### About this exercise
Could you give the data that follows again exactly, without its pictures?

*** Begin section ***

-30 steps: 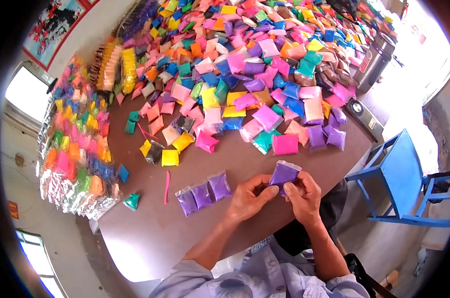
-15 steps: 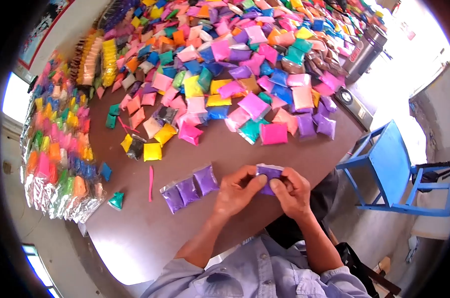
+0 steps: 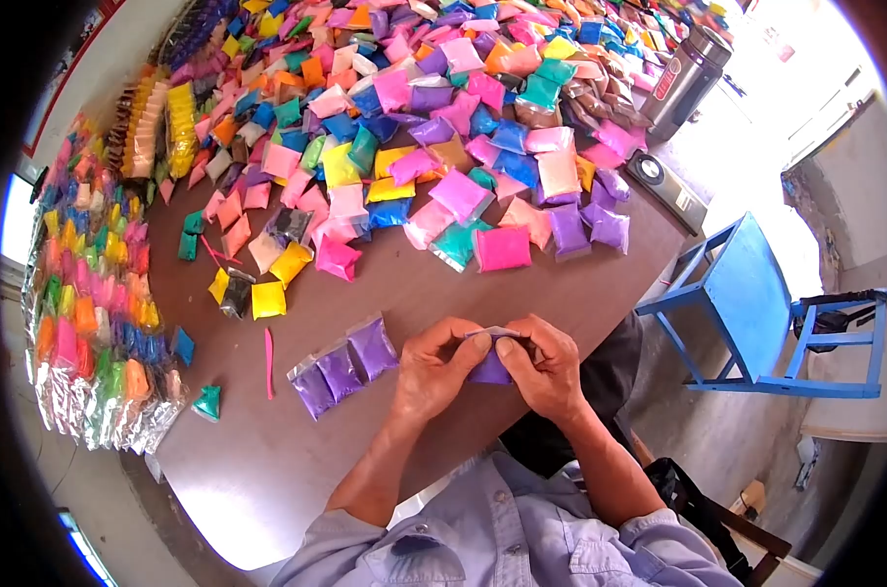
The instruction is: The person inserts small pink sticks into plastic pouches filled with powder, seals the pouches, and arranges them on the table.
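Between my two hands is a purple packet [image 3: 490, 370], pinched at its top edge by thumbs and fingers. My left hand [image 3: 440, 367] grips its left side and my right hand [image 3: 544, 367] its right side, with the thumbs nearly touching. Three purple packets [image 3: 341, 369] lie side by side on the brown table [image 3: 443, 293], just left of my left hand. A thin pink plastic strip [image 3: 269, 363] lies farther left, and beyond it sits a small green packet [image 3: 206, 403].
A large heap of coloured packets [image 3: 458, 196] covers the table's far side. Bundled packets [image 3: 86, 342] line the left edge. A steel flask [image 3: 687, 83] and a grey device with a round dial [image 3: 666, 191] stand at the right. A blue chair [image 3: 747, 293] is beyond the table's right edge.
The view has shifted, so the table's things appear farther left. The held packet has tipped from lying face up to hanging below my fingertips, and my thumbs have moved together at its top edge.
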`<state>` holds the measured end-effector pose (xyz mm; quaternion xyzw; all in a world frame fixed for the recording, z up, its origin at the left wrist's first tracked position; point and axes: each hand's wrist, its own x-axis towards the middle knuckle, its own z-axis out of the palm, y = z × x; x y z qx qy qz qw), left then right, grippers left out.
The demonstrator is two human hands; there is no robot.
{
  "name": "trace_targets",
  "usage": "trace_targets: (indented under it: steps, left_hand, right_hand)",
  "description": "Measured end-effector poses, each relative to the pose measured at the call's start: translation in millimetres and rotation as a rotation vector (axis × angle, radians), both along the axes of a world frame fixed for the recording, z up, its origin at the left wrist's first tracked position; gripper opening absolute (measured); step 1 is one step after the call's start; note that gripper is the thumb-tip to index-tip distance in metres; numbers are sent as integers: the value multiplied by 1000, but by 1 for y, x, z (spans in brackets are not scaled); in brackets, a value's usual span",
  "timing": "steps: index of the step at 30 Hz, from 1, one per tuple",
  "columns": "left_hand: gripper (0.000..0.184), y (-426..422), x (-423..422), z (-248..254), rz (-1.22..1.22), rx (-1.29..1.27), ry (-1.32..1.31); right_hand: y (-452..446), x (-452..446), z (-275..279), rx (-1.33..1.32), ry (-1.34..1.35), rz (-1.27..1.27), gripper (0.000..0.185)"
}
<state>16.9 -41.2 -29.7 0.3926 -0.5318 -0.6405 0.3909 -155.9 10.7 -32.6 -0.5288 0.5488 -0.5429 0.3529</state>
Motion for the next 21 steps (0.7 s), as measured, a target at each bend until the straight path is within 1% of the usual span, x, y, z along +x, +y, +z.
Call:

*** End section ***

### Exercise response
-30 steps: 
-15 steps: 
+0 steps: 
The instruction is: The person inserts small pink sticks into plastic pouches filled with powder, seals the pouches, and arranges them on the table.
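Between my two hands is a purple packet [image 3: 490, 370], pinched at its top edge by thumbs and fingers. My left hand [image 3: 440, 367] grips its left side and my right hand [image 3: 544, 367] its right side, with the thumbs nearly touching. Three purple packets [image 3: 341, 369] lie side by side on the brown table [image 3: 443, 293], just left of my left hand. A thin pink plastic strip [image 3: 269, 363] lies farther left, and beyond it sits a small green packet [image 3: 206, 403].
A large heap of coloured packets [image 3: 458, 196] covers the table's far side. Bundled packets [image 3: 86, 342] line the left edge. A steel flask [image 3: 687, 83] and a grey device with a round dial [image 3: 666, 191] stand at the right. A blue chair [image 3: 747, 293] is beyond the table's right edge.
The view has shifted, so the table's things appear farther left. The held packet has tipped from lying face up to hanging below my fingertips, and my thumbs have moved together at its top edge.
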`<state>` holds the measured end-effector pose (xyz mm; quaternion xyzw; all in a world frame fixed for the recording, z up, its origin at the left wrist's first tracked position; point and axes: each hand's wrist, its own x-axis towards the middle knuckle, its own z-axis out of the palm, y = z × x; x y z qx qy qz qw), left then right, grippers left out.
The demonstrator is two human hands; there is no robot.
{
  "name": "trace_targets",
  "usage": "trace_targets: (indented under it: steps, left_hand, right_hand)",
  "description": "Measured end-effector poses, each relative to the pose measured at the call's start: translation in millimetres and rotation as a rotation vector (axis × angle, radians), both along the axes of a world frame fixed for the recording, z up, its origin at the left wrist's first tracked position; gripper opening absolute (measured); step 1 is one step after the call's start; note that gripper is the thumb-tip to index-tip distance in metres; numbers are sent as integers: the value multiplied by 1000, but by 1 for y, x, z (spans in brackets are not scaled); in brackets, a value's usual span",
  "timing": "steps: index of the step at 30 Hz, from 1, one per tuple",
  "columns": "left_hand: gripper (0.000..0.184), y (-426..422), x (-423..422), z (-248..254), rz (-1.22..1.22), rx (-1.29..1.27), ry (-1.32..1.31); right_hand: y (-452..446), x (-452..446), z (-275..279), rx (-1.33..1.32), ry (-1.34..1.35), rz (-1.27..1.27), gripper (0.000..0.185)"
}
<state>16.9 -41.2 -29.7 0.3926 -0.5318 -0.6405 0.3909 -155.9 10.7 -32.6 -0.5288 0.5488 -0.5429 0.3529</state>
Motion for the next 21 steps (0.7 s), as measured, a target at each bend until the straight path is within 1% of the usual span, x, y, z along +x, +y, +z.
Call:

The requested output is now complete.